[INFORMATION SUPPLIED]
*** Block opens ***
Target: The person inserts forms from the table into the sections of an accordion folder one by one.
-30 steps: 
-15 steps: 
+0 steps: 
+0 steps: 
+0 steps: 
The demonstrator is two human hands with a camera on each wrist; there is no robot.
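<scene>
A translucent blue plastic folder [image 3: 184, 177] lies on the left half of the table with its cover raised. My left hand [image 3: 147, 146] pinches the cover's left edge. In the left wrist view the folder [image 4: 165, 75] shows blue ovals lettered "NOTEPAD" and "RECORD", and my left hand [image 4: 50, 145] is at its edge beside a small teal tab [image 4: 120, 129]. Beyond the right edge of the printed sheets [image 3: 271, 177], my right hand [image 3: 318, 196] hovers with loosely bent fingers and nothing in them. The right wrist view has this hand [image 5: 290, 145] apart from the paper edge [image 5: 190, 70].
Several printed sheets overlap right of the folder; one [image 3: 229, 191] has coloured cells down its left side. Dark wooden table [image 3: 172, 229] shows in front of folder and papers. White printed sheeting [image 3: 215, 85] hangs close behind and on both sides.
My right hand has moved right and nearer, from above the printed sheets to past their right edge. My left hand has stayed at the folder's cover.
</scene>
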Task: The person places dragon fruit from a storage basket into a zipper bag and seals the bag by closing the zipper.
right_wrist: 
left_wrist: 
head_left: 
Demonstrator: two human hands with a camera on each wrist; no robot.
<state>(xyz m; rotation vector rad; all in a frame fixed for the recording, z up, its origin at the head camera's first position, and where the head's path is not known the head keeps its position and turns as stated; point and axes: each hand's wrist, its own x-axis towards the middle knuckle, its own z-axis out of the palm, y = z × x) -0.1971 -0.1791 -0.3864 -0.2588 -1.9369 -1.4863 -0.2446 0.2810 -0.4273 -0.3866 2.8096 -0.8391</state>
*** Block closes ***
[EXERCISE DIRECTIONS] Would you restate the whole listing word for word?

[YOUR RESPONSE]
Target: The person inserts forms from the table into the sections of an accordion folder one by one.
-30 steps: 
-15 steps: 
+0 steps: 
+0 steps: 
+0 steps: 
The demonstrator is two human hands with a camera on each wrist; there is no robot.
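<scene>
A translucent blue plastic folder [image 3: 184, 177] lies on the left half of the table with its cover raised. My left hand [image 3: 147, 146] pinches the cover's left edge. In the left wrist view the folder [image 4: 165, 75] shows blue ovals lettered "NOTEPAD" and "RECORD", and my left hand [image 4: 50, 145] is at its edge beside a small teal tab [image 4: 120, 129]. Beyond the right edge of the printed sheets [image 3: 271, 177], my right hand [image 3: 318, 196] hovers with loosely bent fingers and nothing in them. The right wrist view has this hand [image 5: 290, 145] apart from the paper edge [image 5: 190, 70].
Several printed sheets overlap right of the folder; one [image 3: 229, 191] has coloured cells down its left side. Dark wooden table [image 3: 172, 229] shows in front of folder and papers. White printed sheeting [image 3: 215, 85] hangs close behind and on both sides.
My right hand has moved right and nearer, from above the printed sheets to past their right edge. My left hand has stayed at the folder's cover.
</scene>
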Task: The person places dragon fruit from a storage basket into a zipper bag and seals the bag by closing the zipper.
right_wrist: 
left_wrist: 
head_left: 
Demonstrator: two human hands with a camera on each wrist; no robot.
<state>(xyz m; rotation vector rad; all in a frame fixed for the recording, z up, its origin at the head camera's first position, and where the head's path is not known the head keeps its position and turns as stated; point and axes: each hand's wrist, its own x-axis towards the middle knuckle, its own z-axis out of the palm, y = z × x) -0.1971 -0.1791 -0.3864 -0.2588 -1.9369 -1.4863 -0.2446 0.2810 -0.4273 -0.3866 2.8096 -0.8391</state>

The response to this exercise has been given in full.